“All the figures I looked at indicated that the states are fairly well-disciplined,” Wien said. “I wish the federal government were as well-disciplined as the states.”
Wien, of course, isn’t the only one to take on Whitney lately.
Those who disagree with her include Pimco’s Bill Gross, David Kotok of Cumberland Advisors and a cast of others that included another CNBC guest Tuesday, Thomas Doe of Municipal Market Advisors.
Her critics all have a point: the state of municipal finance looks different than it did when Whitney first made the call back in December, and even she admitted in her most recent CNBC appearance that the timing of her prediction could be a little off.

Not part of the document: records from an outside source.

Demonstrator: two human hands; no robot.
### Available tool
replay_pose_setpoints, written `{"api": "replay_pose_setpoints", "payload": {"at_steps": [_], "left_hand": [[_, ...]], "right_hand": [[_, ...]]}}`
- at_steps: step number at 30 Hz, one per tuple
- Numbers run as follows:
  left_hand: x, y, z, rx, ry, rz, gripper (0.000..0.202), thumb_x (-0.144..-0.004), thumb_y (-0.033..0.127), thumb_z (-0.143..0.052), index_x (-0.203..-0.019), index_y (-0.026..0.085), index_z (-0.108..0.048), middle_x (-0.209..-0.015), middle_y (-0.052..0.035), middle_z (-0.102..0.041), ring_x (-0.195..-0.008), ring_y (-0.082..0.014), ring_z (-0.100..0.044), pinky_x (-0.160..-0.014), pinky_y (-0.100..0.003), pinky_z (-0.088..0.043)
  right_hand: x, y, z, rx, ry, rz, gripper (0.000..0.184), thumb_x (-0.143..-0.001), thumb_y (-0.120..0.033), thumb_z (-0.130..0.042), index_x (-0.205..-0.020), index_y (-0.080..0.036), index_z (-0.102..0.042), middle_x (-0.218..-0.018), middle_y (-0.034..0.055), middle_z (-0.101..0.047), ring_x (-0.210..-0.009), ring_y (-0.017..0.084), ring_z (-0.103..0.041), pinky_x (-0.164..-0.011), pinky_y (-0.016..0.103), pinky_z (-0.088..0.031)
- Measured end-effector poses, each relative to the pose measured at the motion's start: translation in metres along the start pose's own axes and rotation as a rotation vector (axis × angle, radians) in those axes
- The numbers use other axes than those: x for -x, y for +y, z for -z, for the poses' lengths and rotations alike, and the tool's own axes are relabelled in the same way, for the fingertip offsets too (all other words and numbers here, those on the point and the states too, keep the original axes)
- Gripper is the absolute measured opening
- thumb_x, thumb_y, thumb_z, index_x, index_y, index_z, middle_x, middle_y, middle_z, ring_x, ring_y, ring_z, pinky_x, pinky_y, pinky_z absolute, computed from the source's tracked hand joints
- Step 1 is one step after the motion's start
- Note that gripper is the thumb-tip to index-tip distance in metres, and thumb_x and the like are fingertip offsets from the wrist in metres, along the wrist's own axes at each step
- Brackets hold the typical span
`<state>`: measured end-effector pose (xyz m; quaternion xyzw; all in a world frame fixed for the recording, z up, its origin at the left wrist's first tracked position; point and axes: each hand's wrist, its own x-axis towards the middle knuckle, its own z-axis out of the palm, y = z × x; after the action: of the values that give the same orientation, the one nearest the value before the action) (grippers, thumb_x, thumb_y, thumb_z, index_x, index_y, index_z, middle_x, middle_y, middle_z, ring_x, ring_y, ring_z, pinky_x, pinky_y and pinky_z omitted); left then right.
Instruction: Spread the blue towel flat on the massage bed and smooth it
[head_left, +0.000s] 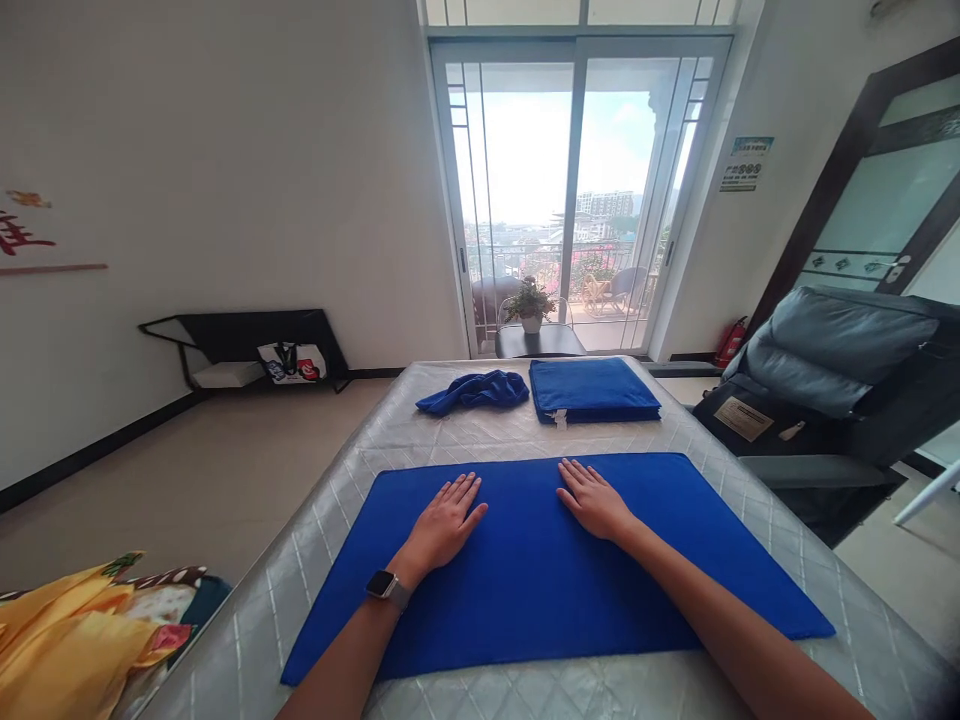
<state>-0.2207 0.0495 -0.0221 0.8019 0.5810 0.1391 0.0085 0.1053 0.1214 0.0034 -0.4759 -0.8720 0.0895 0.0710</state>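
A blue towel (540, 590) lies spread flat across a grey quilted mattress (315, 560). My left hand (444, 522), with a watch on its wrist, rests palm down on the towel's upper middle, fingers stretched out. My right hand (594, 500) lies flat on the towel a little to the right, fingers also extended. Neither hand holds anything. Beyond them, a crumpled blue towel (474, 391) lies at the far end of the mattress, beside a neat stack of folded blue towels (592, 390).
A yellow patterned cloth (82, 635) sits at the lower left. A grey reclining chair (832, 370) stands to the right of the mattress. Past the far end are a small table with a potted plant (531, 305) and a glass sliding door (577, 190). A low black rack (251, 345) stands by the left wall.
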Motion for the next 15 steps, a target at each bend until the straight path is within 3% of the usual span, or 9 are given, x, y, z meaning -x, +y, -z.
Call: {"api": "replay_pose_setpoints", "payload": {"at_steps": [8, 11, 15], "left_hand": [[-0.003, 0.003, 0.005, 0.001, -0.067, 0.042, 0.062, -0.103, 0.056, -0.026, -0.155, 0.022, -0.031, -0.162, -0.0078, -0.03, -0.151, -0.0234, -0.025, -0.124, -0.049, -0.023], [-0.004, 0.004, 0.006, -0.003, -0.082, 0.058, 0.062, -0.103, 0.056, -0.025, -0.155, 0.022, -0.03, -0.163, -0.0069, -0.029, -0.151, -0.0225, -0.024, -0.125, -0.048, -0.022], [-0.003, 0.004, 0.004, -0.031, -0.075, 0.073, 0.062, -0.103, 0.055, -0.026, -0.156, 0.021, -0.028, -0.162, -0.0079, -0.029, -0.151, -0.0225, -0.025, -0.124, -0.047, -0.023]], "right_hand": [[0.054, 0.155, 0.013, 0.161, 0.094, -0.308, 0.067, -0.101, -0.048, -0.022, -0.157, -0.013, -0.033, -0.162, 0.0102, -0.03, -0.15, 0.023, -0.024, -0.123, 0.046, -0.02], [0.062, 0.182, 0.014, 0.164, 0.11, -0.405, 0.069, -0.1, -0.047, -0.02, -0.157, -0.009, -0.03, -0.162, 0.0123, -0.028, -0.15, 0.024, -0.023, -0.122, 0.047, -0.021], [0.065, 0.185, 0.018, 0.144, 0.09, -0.462, 0.071, -0.1, -0.048, -0.018, -0.157, -0.006, -0.028, -0.163, 0.0132, -0.025, -0.151, 0.024, -0.022, -0.123, 0.045, -0.02]]}}
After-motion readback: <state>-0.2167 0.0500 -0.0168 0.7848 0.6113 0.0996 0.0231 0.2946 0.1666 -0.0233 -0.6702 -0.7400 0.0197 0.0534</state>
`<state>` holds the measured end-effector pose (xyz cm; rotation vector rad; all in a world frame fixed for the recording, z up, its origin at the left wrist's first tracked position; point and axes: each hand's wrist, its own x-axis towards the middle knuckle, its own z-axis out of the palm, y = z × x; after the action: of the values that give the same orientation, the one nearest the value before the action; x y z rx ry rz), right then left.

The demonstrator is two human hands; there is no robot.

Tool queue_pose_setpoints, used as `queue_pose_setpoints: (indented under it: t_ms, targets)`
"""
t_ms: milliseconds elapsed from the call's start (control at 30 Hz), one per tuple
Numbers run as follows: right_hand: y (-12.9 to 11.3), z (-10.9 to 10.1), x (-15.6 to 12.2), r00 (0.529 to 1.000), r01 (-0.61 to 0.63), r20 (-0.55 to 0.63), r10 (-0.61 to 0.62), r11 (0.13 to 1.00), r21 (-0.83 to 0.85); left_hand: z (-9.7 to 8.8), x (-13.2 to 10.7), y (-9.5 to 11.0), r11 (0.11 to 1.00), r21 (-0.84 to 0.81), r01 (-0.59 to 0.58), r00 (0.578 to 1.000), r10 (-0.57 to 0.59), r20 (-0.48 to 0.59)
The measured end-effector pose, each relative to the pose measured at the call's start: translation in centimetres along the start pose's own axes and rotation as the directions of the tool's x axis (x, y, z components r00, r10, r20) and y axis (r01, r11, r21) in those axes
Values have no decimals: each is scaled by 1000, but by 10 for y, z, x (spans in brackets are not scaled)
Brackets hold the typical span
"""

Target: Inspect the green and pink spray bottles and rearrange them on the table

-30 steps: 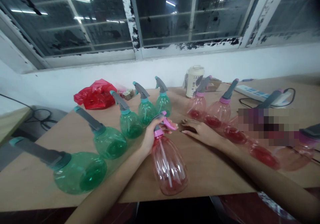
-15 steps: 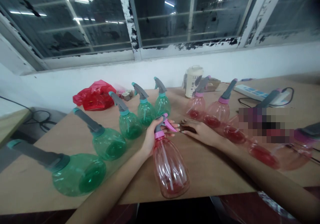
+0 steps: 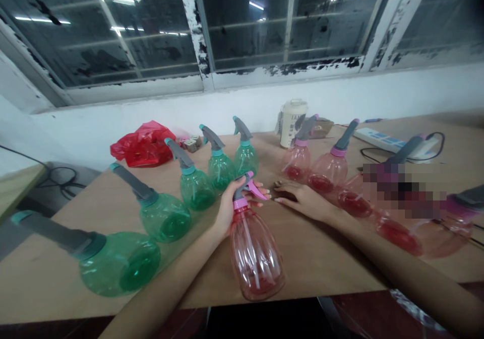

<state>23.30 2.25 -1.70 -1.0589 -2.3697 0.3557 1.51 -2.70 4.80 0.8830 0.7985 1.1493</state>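
My left hand (image 3: 231, 205) is wrapped round the neck of a pink spray bottle (image 3: 256, 256) with a grey head and pink trigger, holding it above the brown table (image 3: 113, 203). My right hand (image 3: 302, 199) lies flat on the table just right of it, fingers stretched out, holding nothing. A row of several green spray bottles (image 3: 196, 185) runs from my left hand toward the near left. A row of several pink spray bottles (image 3: 333, 170) runs off to the right, beside my right arm.
A red plastic bag (image 3: 141, 144) lies at the back left. A pale lidded cup (image 3: 293, 122) stands at the back centre. A white power strip (image 3: 389, 141) with a black cable sits at the back right. A white wall and windows lie behind.
The held pink bottle has shifted very slightly; both hands stay where they were.
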Motion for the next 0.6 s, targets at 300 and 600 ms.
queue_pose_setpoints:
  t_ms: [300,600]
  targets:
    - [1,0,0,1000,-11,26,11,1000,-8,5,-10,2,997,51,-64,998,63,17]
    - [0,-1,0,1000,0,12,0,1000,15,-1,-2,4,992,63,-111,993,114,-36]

Municipal bonds, in fact, just broke a 29-week outflows streak, pulling in $246 million in inflows last week, according to Lipper.
But Wien’s statement that the state governments are “well disciplined”?
Please.
The collective state governments are looking at a combined budget deficit of $112 billion this year, amounting to a staggering 17.6 percent of their total budgets, according to figures from the Center on Budget and Policy Priorities. By comparison, the spendthrift federal government is running a deficit at about 11 percent of total expenditures.

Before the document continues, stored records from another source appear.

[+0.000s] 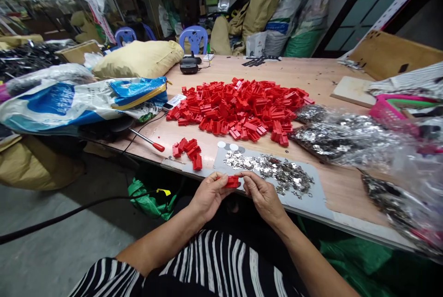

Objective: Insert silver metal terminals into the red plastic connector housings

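My left hand (208, 198) pinches a small red plastic piece (232, 181) at the table's front edge. Closed in a pinch, my right hand (266, 199) is at the right end of that piece; what its fingertips hold, if anything, is too small to make out. Just beyond my hands, small shiny metal parts (273, 169) lie scattered on a grey mat (313, 204). A few loose red plastic pieces (189, 149) sit left of the mat. Behind them spreads a large heap of similar red pieces (238, 105).
Clear plastic bags of metal parts (332, 138) lie to the right, near a pink basket (394, 110). At left are a metal lever with a red grip (158, 147), a blue-and-white sack (69, 103) and a tan sack (138, 57). A black cable (79, 209) crosses at lower left.
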Motion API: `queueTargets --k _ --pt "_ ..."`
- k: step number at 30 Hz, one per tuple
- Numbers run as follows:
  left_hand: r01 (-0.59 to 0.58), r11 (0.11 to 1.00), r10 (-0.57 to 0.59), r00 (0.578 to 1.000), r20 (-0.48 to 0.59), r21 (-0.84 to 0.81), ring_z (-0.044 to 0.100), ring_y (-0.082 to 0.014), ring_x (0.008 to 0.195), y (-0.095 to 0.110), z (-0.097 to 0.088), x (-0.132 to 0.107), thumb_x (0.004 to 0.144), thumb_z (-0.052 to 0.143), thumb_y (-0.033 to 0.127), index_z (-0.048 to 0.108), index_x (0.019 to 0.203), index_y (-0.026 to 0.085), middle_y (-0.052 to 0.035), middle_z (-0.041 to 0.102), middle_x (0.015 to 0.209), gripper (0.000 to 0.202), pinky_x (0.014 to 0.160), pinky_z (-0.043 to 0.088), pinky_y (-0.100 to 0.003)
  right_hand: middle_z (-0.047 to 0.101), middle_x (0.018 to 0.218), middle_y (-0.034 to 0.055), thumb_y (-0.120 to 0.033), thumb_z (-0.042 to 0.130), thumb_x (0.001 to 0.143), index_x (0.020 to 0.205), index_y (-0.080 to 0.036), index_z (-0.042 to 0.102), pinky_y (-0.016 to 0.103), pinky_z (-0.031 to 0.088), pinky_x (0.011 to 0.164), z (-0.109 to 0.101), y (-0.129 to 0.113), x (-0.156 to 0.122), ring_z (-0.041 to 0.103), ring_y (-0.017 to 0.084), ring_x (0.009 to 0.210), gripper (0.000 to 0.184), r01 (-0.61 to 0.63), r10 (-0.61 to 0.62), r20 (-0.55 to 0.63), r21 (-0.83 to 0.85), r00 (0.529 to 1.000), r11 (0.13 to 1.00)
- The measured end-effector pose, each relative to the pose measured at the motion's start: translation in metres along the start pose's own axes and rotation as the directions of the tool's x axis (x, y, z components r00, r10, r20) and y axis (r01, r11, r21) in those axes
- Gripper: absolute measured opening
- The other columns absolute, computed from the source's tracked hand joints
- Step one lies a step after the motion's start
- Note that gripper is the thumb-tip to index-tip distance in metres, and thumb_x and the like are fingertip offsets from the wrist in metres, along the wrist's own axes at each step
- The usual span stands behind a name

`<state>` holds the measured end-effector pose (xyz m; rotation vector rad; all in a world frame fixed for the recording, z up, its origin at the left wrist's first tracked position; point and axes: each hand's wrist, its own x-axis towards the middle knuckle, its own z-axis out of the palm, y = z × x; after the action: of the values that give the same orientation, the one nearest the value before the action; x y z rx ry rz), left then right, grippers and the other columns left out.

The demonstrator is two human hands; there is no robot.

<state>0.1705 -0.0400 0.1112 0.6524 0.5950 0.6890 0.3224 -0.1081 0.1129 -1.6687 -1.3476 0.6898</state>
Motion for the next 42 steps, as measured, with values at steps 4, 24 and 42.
queueTargets --k 4,24,42 --pt "-0.429 0.580 0.548 0.834 0.058 0.693 0.059 -0.0219 0.105 0.027 -0.019 0.009 0.078 0.069 0.029 0.070 0.077 0.020 -0.0063 0.066 0.100 0.009 0.100 0.040 -0.038 0.051 0.060 -0.0018 -0.045 0.038 0.096 0.111 -0.020 0.063 0.025 0.042 0.059 -0.007 -0.001 0.001 0.052 0.014 0.057 0.039 -0.001 0.000 -0.039 -0.015 0.999 1.000" --pt "-0.190 -0.180 0.822 0.509 0.253 0.965 0.034 -0.0317 0.135 0.033 -0.103 0.051 0.087 0.055 0.027 0.061 0.113 0.021 -0.0144 0.050 0.132 0.027 0.110 0.025 -0.056 0.068 0.108 0.0083 -0.039 0.045 0.093 0.112 -0.021 0.061 0.033 0.045 0.082 -0.028 0.004 0.055 0.063 0.023 0.094 0.031 0.007 -0.049 -0.080 -0.459 0.996 0.888" --pt "-0.453 -0.039 0.805 0.514 0.297 0.891 0.038 -0.0265 0.133 0.036 -0.056 0.021 0.086 0.058 0.022 0.059 0.121 0.023 -0.0099 0.055 0.129 0.035 0.114 0.025 -0.049 0.072 0.091 0.0095 -0.035 0.050 0.088 0.091 -0.020 0.068 0.028 0.041 0.067 -0.007 -0.005 0.147 0.064 0.023 0.085 0.024 -0.222 0.179 -0.133 -0.675 0.975 0.704"
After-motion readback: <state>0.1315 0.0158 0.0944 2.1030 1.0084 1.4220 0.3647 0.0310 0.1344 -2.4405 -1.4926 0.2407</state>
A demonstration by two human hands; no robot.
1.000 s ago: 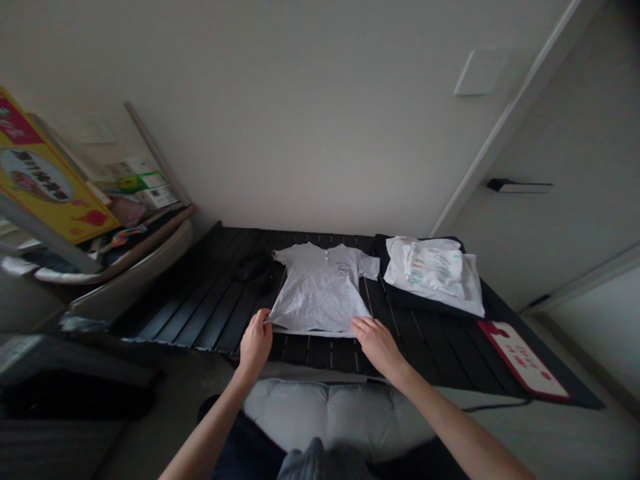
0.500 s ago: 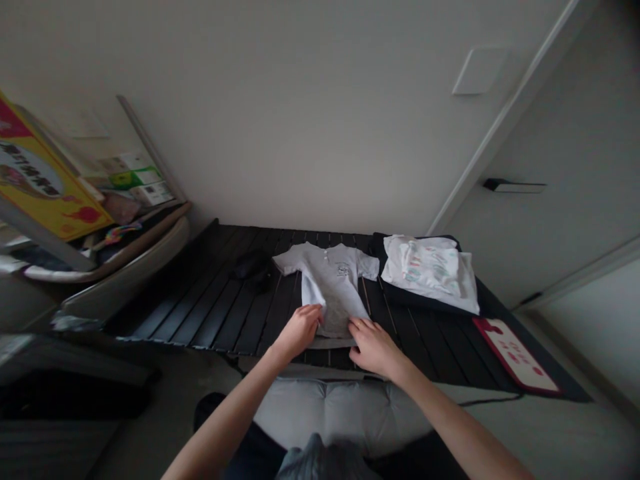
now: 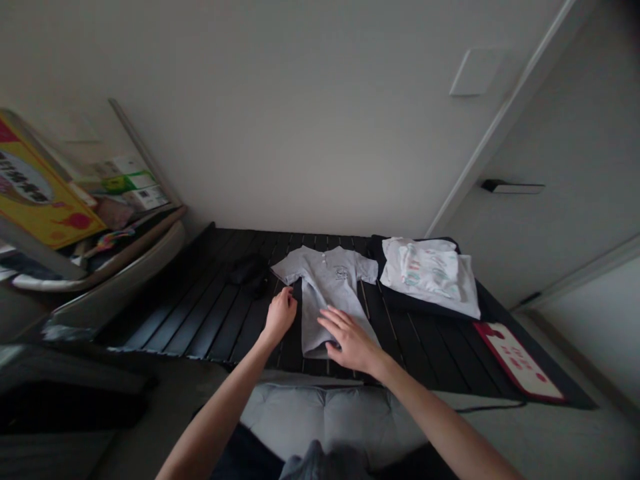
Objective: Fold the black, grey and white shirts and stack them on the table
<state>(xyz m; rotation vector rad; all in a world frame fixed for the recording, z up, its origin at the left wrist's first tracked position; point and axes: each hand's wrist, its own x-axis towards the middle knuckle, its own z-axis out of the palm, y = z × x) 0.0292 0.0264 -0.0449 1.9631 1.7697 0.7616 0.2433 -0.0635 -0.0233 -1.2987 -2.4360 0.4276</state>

So the contention from Wien that the states are doing better than the feds is hard to stomach.
(Worth mentioning: Wien makes predictions each year. For 2010, his included GDP above 5 percent, a 10-year Treasury above 5.5 percent and an S&P 500 at 1000, compared to its end-year value of 1257. Oops.)
The fact is, we’ll get a much clearer picture of muniland once budgets get approved this month. Local governments have been paring costs by necessity, and even woeful Harrisburg, Pa., has managed to stave off disaster with the help of state supervision.